» Task brief:
Search the records for the string "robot" and copy every line in which it appears.

» Extracted data:
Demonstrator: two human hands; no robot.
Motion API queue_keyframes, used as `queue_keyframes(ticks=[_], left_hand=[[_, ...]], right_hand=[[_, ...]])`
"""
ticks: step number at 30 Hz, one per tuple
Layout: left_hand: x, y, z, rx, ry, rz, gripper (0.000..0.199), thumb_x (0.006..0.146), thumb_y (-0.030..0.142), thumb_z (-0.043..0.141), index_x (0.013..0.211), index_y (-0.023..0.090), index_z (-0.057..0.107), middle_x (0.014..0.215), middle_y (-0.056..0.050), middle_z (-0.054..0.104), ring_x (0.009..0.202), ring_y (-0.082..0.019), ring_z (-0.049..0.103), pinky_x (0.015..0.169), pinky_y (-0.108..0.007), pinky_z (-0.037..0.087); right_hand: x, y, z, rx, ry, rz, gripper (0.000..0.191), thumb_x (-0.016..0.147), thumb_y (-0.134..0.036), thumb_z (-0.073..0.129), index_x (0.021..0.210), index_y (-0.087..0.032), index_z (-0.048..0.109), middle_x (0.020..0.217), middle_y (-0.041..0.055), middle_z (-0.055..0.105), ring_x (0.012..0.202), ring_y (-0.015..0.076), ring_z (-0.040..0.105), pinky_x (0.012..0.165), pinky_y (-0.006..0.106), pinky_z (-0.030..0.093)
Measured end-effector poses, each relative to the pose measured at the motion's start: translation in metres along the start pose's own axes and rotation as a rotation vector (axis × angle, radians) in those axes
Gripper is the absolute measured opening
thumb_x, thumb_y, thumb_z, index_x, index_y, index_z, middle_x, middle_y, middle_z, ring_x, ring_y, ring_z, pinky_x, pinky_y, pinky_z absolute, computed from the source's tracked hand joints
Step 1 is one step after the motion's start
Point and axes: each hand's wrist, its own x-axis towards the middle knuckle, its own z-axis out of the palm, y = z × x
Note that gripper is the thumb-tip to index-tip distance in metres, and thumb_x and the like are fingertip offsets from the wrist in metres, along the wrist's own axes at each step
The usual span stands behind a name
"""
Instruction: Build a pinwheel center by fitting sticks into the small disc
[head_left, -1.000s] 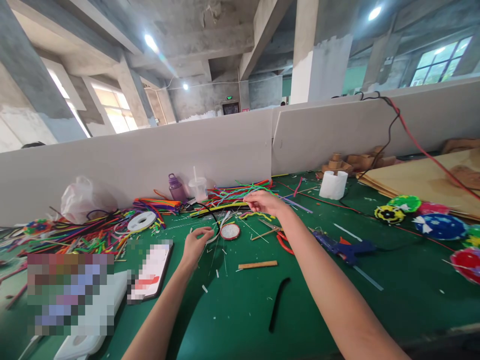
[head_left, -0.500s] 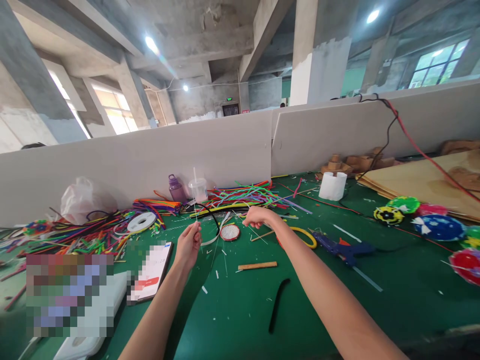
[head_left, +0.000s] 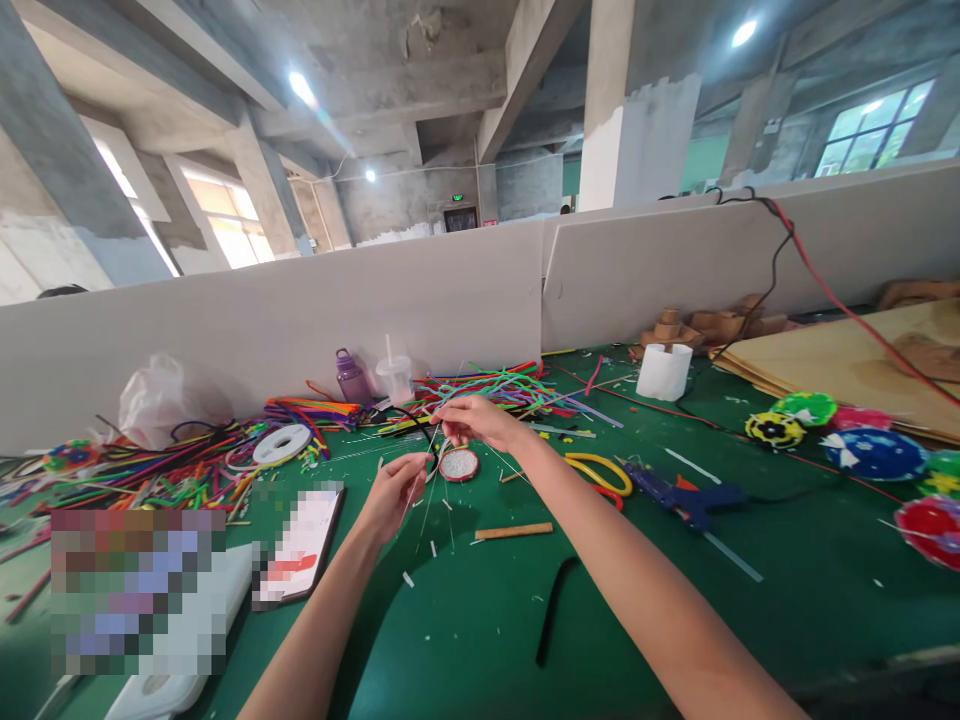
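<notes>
Okay, two hands, both near one red-rimmed disc (head_left: 458, 464), landmark from here on. Left hand (head_left: 397, 490) sits just left of the disc, fingers bent, thumb and fingertips drawn together; right hand (head_left: 474, 420) hovers just beyond it, fingers curled in a pinch. At least one thin pale strand (head_left: 436, 450) runs between the fingertips, left of the disc; too fine to tell which fingers grip it. Nearer than the disc: one wooden stick (head_left: 514, 531), one black stem (head_left: 555, 610), both to its right. Right of the disc: one yellow handle loop (head_left: 609, 472), one blue glue gun (head_left: 679, 492), one white roll (head_left: 664, 372) farther back, then at least five colourful ornaments (head_left: 874, 453) well apart. Left of the disc: one white spool (head_left: 282, 444), one phone (head_left: 304, 545). Beyond it, to the left: one purple bottle (head_left: 350, 377), one clear cup (head_left: 395, 379) with one straw. Fuzzy stems (head_left: 491, 386) pile up behind the disc, too many to count.
</notes>
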Motion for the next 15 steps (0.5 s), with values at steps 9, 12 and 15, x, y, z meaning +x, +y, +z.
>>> queue_keyframes(ticks=[9,12,15], left_hand=[[0.004,0.003,-0.006,-0.251,0.1,0.115,0.036,0.061,0.016,0.077,0.095,0.018,0.068,0.098,-0.006,0.069,0.07,-0.009,0.06,0.053,-0.017,0.044],[0.006,0.001,-0.008,-0.241,0.153,0.141,0.031,0.064,0.027,0.077,0.093,0.018,0.069,0.095,-0.005,0.069,0.068,-0.009,0.06,0.055,-0.017,0.046],[0.008,0.002,-0.009,-0.26,0.212,0.176,0.029,0.066,0.032,0.077,0.091,0.018,0.07,0.092,-0.004,0.069,0.067,-0.008,0.06,0.054,-0.017,0.046]], right_hand=[[0.005,0.009,-0.007,0.158,0.281,0.148,0.015,0.083,-0.016,0.059,0.072,-0.009,0.066,0.05,-0.0005,0.058,0.04,0.0052,0.052,0.038,0.015,0.038],[0.006,0.012,-0.008,0.187,0.314,0.164,0.015,0.083,-0.015,0.06,0.071,-0.008,0.066,0.05,0.0002,0.059,0.039,0.0054,0.052,0.036,0.014,0.036],[0.006,0.013,-0.011,0.242,0.37,0.158,0.017,0.085,-0.015,0.057,0.072,-0.008,0.065,0.052,0.0011,0.06,0.041,0.0056,0.054,0.037,0.014,0.037]])
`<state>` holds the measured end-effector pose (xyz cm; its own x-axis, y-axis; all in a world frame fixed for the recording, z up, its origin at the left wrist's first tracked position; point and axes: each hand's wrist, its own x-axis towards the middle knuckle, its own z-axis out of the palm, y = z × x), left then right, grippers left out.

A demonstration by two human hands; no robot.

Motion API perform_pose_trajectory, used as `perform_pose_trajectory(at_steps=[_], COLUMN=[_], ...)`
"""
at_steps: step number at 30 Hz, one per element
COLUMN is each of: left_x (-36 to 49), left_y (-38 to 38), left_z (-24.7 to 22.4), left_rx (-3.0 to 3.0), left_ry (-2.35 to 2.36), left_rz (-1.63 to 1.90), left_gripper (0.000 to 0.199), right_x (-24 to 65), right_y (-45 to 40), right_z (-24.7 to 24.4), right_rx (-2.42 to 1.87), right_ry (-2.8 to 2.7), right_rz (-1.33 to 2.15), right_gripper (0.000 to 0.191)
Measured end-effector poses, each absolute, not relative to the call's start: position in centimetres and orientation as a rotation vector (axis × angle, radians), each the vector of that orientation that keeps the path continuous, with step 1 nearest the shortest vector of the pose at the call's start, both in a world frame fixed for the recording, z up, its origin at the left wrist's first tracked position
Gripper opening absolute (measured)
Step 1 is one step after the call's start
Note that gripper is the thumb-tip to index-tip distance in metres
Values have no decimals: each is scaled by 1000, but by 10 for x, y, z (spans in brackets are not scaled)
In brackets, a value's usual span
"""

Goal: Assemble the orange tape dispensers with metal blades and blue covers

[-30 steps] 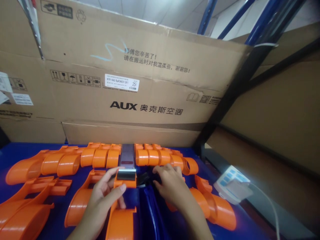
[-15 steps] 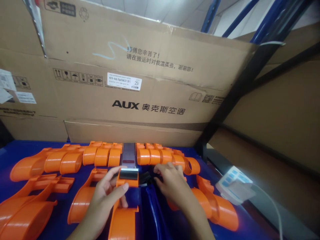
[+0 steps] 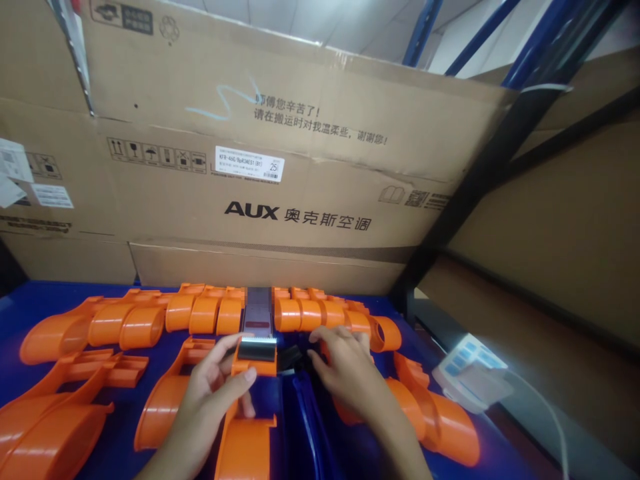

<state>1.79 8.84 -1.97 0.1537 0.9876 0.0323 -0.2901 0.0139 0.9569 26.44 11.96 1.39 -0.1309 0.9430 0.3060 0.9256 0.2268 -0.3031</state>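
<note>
My left hand (image 3: 220, 387) is wrapped round an orange tape dispenser (image 3: 247, 447), its thumb on the front of the head. Across the top of that dispenser lie a black roller or strip (image 3: 257, 351) and a serrated metal edge. To the right, my right hand (image 3: 340, 363) hovers with curled fingers beside small black pieces (image 3: 290, 358); the fingers look apart, with nothing between them. A dark, partly blurred device (image 3: 258, 310) stands just behind the held dispenser.
Orange dispensers (image 3: 143, 327) line the back and both sides of the blue surface (image 3: 15, 300). Behind stands a large cardboard sheet (image 3: 175, 220). A dark rack post (image 3: 450, 207) and a white box with a cable (image 3: 470, 370) are at right. Dark blue plastic (image 3: 307, 420) lies in the middle.
Both hands stay almost where they were. The right hand's fingers have shifted very slightly.
</note>
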Motion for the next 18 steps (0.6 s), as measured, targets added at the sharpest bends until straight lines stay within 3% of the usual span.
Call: perform_pose_trajectory(at_steps=[10, 18], left_x=[19, 22], left_y=[90, 86], left_z=[-20, -19], left_rx=[1012, 1013], left_ry=[893, 890], left_rz=[1227, 1248], left_gripper=[64, 58], right_x=[240, 224], right_y=[107, 107], right_z=[18, 16], right_rx=[-1093, -957], right_ry=[-1711, -1467], right_rz=[777, 790], right_gripper=[17, 9])
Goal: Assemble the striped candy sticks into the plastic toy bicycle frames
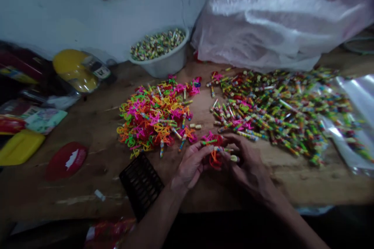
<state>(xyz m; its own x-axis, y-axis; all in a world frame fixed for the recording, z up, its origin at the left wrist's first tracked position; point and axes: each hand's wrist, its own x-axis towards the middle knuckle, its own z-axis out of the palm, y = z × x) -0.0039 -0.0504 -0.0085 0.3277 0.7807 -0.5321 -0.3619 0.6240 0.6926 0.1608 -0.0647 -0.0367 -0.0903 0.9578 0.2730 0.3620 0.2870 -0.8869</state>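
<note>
My left hand (pixel 189 165) is closed in a pinch around a small cluster of bright plastic pieces (pixel 215 158), orange, green, pink and red, just above the front part of the table. Opposite it, my right hand (pixel 248 163) has its fingers bent round short patterned sticks (pixel 234 158) that meet the cluster. The fingers hide how the pieces join. Behind my left hand lies a heap of looped plastic pieces (pixel 157 113) in several neon colours, with a few sticks among them. A large spread of patterned sticks (pixel 280 109) lies beyond my right hand.
A white basin (pixel 172 64) full of small pale pieces stands against the wall. A big translucent plastic bag (pixel 271 27) sits at the back right. Beside my left forearm lies a black slotted tray (pixel 142 183). Farther left are a red oval item (pixel 62 161) and a yellow item (pixel 22 147).
</note>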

» Result of this exercise:
Demonstrator: two human hands; no robot.
A demonstration by two human hands; no robot.

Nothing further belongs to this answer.